The Baltimore Sun· Aug 15, 2017
EDITORIALS
Monuments must go
Our view: The weekend’s events in Charlottesville are a reminder that Confederate statues are a potent symbol for those who hate
The case for removing Baltimore’s monuments to the Confederate generals Robert E. Lee and Thomas J. “Stonewall” Jackson and to Supreme Court Justice Roger B. Taney – author of the infamous Dred Scott decision – has long been clear. Both were products of post-Civil War romanticization of the Confederacy and of the subjugation of African-Americans. They had no place here when they were erected (in 1948 and 1887, respectively), and they definitely have no place in 21st century Baltimore.
But the violent clashes in Charlottesville, Va., over the weekend, when neo-Nazis, white nationalists and other deplorables gathered to protest the removal of Confederate statutes there, makes the case irrefutable. Those who objected to the recommendation of a city task force to get rid of the Lee/Jackson and Taney statues argued that they represented a reality of Baltimore’s history that should not be ignored. The truth is, they remain a powertul symbol of bigotry here and now. The racists who marched in Virginia – one of whom is accused of plowing his car into a crowd of protesters, injuring 19 and killing one – were not there to ensure that we atone for the legacy of slavery and state-sponsored oppression. They were there to venerate it and to advocate the return to a time when whites could count on dominance as their birthright.
We are heartened to hear Mayor Catherine Pugh say Monday that she is moving forward with the removal of those two statues and is considering the removal of two others that a commission formed by former Mayor Stephanie Rawlings-Blake recommended, on a divided vote, to keep with the addition of proper contextualizing signage. She should get rid of all four because they all reflect ex post facto glorification of the Confederate cause.

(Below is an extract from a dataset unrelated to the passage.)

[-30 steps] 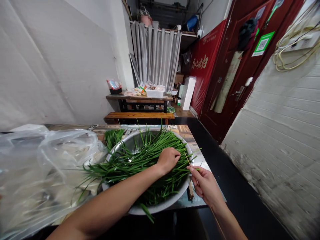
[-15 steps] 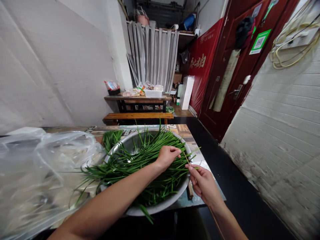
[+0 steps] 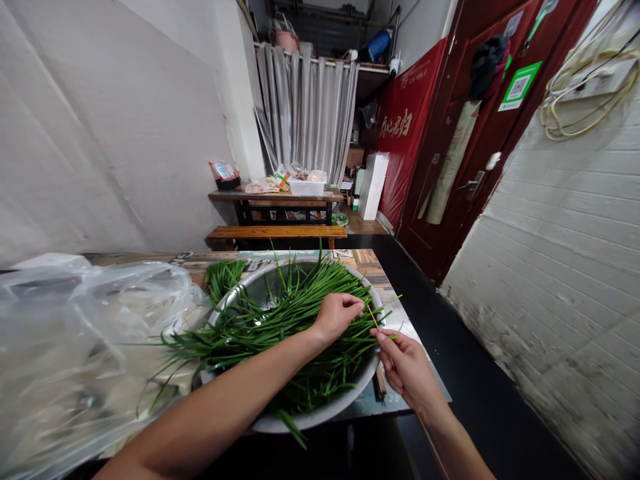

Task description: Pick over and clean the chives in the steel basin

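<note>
A metal basin [image 3: 336, 415] holds a heap of long green garlic chives [image 3: 295, 307], their leafy ends hanging over its left side. My right hand [image 3: 407, 367] is closed on a thin bamboo skewer [image 3: 373, 316] at the basin's right rim. The skewer's tip points up toward my left fingers, and its other end runs down below the wrist. A bit of green stalk shows by my right fingertips. Over the chives, my left hand [image 3: 340, 317] is pinched close to the skewer's tip; what lies between thumb and finger is too small to make out.
A bundle of skewers [image 3: 381, 383] lies right of the basin on the table [image 3: 367, 261]. More chives [image 3: 223, 279] sit behind the basin's left side. A large clear plastic bag [image 3: 100, 347] fills the left. Beyond are a wooden bench [image 3: 277, 232] and a second table [image 3: 225, 195].
Almost nothing differs. My left hand has shifted very slightly right and down by the skewer's tip; my right hand keeps its hold on the skewer.
</note>
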`<state>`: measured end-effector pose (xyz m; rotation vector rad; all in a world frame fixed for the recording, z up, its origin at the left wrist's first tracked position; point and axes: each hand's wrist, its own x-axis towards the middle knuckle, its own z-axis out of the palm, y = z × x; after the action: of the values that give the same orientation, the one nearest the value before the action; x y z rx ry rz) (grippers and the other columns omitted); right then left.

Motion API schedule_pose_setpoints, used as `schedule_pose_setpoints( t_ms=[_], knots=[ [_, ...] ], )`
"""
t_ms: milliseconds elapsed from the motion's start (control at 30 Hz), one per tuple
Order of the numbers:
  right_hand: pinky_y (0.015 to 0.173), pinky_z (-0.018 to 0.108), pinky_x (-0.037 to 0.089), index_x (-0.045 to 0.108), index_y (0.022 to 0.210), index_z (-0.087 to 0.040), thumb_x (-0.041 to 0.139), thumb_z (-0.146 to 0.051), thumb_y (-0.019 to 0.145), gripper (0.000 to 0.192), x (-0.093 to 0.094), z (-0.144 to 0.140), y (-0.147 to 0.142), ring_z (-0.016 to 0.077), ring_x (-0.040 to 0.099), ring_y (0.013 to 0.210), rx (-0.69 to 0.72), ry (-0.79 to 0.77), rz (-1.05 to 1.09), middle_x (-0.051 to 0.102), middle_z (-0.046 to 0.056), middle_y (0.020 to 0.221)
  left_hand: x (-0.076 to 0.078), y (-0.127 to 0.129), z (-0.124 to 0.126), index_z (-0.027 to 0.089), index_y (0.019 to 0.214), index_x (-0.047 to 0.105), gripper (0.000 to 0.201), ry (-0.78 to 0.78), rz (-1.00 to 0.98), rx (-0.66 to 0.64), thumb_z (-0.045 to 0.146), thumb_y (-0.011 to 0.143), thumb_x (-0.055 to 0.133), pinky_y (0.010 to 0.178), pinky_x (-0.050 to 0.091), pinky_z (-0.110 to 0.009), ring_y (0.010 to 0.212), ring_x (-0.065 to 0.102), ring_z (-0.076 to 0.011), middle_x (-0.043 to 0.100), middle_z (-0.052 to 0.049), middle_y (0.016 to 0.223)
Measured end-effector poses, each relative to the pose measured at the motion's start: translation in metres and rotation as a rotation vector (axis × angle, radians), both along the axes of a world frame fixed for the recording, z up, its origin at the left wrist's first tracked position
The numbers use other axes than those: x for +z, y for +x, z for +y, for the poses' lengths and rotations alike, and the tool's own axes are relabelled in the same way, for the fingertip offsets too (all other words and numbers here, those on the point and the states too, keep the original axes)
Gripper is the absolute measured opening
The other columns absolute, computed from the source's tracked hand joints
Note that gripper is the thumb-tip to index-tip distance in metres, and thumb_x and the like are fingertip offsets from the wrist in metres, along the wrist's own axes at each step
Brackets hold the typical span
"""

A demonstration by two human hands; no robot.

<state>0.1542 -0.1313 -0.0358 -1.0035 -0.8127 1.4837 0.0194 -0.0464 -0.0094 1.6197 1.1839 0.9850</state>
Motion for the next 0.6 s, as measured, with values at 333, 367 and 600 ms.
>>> schedule_pose_setpoints(
  t_ms=[333, 367, 600],
  knots=[
    [0.022, 0.011, 0.018, 0.055, 0.099, -0.017, 0.069, -0.039, 0.070, 0.039, 0.007, -0.002, -0.002, 0.0002, 0.025, 0.021, -0.006, 0.045, 0.053, 0.049, -0.010, 0.041, 0.007, -0.005, -0.014, 0.014, 0.082, 0.071, 0.024, 0.219, 0.150, -0.150, 0.028, 0.074, 0.054, 0.075, 0.045, -0.022, 0.079, 0.063, -0.0161, 0.070, -0.005, 0.085],
    [0.023, 0.011, 0.018, 0.056, 0.097, -0.017, 0.069, -0.038, 0.070, 0.037, 0.006, -0.003, -0.002, 0.0002, 0.025, 0.022, -0.012, 0.058, 0.054, 0.049, -0.010, 0.042, 0.010, -0.005, -0.020, 0.014, 0.082, 0.071, 0.023, 0.230, 0.173, -0.204, 0.028, 0.075, 0.054, 0.075, 0.045, -0.022, 0.079, 0.063, -0.0157, 0.070, -0.004, 0.085],
    [0.025, 0.012, 0.018, 0.058, 0.079, -0.016, 0.068, -0.035, 0.072, 0.023, 0.025, 0.001, 0.000, -0.0001, 0.027, 0.025, -0.090, 0.183, 0.018, 0.049, -0.009, 0.044, 0.042, -0.017, -0.039, 0.013, 0.099, 0.067, 0.036, 0.049, 0.204, -0.441, 0.038, 0.079, 0.051, 0.072, 0.044, -0.022, 0.080, 0.061, -0.0162, 0.069, -0.004, 0.091]
  ],
)
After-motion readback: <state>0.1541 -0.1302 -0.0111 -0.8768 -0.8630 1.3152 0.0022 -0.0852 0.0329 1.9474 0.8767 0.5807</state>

There is nothing wrong with commemorating the fact that soldiers from Baltimore fought on both sides of the Civil War. That is important context for any present day resident of the city to know. But the Confederate Soldiers and Sailors Monument on Mount Royal Avenue and the Confederate Women’s Monument near Johns Hopkins’ Homewood campus both include overt imagery designed to sanctify the Confederate cause as not just right but holy. The Soldiers and Sailors Monument includes the inscriptions “gloria victis,” meaning glory to the vanquished, and “deo vindice, the Confederate States of America motto, which means “God our vindicator” The Confederate Women’s Monument, the commission’s report notes, is in the style of a classic “representation of the Virgin Mary holding the dying body of Christ, and the bed of wheat the wounded soldier in the monument lies on is a “symbol of sacrifice and resurrection.”
What this weekend’s violence in Charlottesville makes clear is that the impulse to venerate the Confederacy and all the ill it stood for is not a relic of our past. It is present today, and those who may have previously harbored it in secret are increasingly emboldened to express it in public.
The debate over Baltimore’s Confederate statues has gone on far too long. It was inexcusable that Mayor Rawlings-Blake didn’t take action, and Mayor Pugh should have committed to their removal immediately after taking office. It’s mind boggling that Frederick – where Taney is actually from — managed to remove its bust of the justice before Baltimore did. House Speaker Michael E. Busch on Monday threw his support behind the effort to remove the statue of Taney from the State House grounds; we certainly hope Mayor Pugh can manage to get rid of Baltimore’s statues before that happens.
To that end, we appreciate the concern Ms. Pugh expressed at a Sun editorial board meeting today over an idea backed by some members of the City Council to destroy the statues rather than relocate them. She’s right that not only would doing so present logistical and legal hurdles, but that it would make Baltimore a magnet for the kind of white supremacist protests that rolled Charlottesville. A thousand people trom across the region marched on the Lee/Jackson statue on Sunday to send the message that racism is something we will not tolerate and that its symbols have no place in our public square. We need to heed their message and get rid of these statues now.